▸ **AIM OF THE EXERCISE**: Count the lines below that contain the word "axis" and give only the number.

▸ **INPUT DATA**:
◆ ◆ ◆ ◆ ◆

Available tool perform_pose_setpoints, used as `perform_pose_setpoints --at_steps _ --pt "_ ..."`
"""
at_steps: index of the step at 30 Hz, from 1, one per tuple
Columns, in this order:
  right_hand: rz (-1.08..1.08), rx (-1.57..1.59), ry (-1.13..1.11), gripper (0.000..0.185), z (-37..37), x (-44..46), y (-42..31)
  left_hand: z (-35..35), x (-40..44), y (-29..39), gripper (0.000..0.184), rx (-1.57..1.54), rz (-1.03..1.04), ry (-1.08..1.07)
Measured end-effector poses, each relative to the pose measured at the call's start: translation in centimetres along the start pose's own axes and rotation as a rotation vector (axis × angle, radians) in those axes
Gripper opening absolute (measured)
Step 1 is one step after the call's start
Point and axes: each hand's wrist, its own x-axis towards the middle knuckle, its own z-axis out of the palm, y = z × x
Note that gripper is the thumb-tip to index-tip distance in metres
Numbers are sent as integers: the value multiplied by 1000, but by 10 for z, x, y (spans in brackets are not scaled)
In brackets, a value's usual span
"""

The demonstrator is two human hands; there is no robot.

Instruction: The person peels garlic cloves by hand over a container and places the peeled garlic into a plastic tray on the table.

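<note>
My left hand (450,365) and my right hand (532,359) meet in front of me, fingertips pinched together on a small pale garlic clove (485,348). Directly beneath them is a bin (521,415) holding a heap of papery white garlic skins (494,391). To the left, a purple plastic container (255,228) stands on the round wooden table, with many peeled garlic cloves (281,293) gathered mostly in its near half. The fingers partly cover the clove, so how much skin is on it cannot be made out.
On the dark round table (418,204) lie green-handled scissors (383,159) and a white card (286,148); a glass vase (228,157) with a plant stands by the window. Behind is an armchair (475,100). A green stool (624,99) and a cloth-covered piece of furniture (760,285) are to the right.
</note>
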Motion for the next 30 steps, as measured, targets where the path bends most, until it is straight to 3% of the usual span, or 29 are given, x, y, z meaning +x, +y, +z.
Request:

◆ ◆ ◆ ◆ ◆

▸ **TASK SOLUTION**: 2